_What is required_
Copy each line from the listing below where the word "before" shows up.

** Opening Recorded data block **

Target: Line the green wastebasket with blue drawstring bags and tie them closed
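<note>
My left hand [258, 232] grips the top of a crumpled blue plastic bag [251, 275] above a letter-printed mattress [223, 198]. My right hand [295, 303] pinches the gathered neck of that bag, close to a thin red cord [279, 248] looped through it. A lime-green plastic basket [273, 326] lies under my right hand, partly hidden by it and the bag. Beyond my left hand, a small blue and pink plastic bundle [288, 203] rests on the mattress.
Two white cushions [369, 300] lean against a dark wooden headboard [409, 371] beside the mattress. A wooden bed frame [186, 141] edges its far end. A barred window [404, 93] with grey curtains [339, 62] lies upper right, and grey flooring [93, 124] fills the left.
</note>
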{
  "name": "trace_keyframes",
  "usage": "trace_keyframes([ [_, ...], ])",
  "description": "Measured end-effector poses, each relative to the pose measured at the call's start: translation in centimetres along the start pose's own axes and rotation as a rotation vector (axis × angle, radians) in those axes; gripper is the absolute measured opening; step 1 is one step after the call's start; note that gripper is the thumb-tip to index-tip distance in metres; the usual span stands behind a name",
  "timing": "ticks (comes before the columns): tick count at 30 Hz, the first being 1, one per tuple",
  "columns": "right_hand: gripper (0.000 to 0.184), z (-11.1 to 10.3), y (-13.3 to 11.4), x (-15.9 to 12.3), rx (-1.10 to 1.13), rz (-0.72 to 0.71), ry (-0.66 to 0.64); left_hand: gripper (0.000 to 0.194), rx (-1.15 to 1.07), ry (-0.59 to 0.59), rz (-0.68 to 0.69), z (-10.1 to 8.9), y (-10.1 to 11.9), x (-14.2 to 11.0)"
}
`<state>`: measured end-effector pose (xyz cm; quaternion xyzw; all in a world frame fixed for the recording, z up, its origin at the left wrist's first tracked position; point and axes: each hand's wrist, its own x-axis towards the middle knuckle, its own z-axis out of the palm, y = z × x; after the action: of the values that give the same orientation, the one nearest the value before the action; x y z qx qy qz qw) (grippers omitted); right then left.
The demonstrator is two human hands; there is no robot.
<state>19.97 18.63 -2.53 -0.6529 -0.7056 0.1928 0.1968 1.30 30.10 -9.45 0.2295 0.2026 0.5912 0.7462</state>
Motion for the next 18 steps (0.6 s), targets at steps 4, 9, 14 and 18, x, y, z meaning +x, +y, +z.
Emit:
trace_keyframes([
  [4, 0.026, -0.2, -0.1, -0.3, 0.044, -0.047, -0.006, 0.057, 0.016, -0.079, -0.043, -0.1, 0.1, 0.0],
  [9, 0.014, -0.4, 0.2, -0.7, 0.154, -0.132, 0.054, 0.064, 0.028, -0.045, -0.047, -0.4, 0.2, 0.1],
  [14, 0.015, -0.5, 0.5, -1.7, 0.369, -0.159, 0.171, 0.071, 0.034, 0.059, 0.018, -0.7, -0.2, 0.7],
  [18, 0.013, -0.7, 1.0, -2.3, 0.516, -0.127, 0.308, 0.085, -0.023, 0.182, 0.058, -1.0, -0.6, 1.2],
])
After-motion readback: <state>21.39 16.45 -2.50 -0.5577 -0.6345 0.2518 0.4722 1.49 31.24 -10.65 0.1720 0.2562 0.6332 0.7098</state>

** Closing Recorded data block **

_Solution to the exercise_
  "timing": "ticks (comes before the columns): tick count at 30 Hz, the first being 1, one per tuple",
`<state>`: measured end-effector pose (xyz cm; quaternion xyzw; all in a world frame fixed for the recording, z up, its origin at the left wrist's first tracked position; point and axes: each hand's wrist, its own x-axis towards the middle knuckle, its own z-axis out of the palm, y = z × x; after the action: of the values that give the same orientation, the one nearest the value before the action; x y z qx qy qz qw) (grippers omitted); right then left.

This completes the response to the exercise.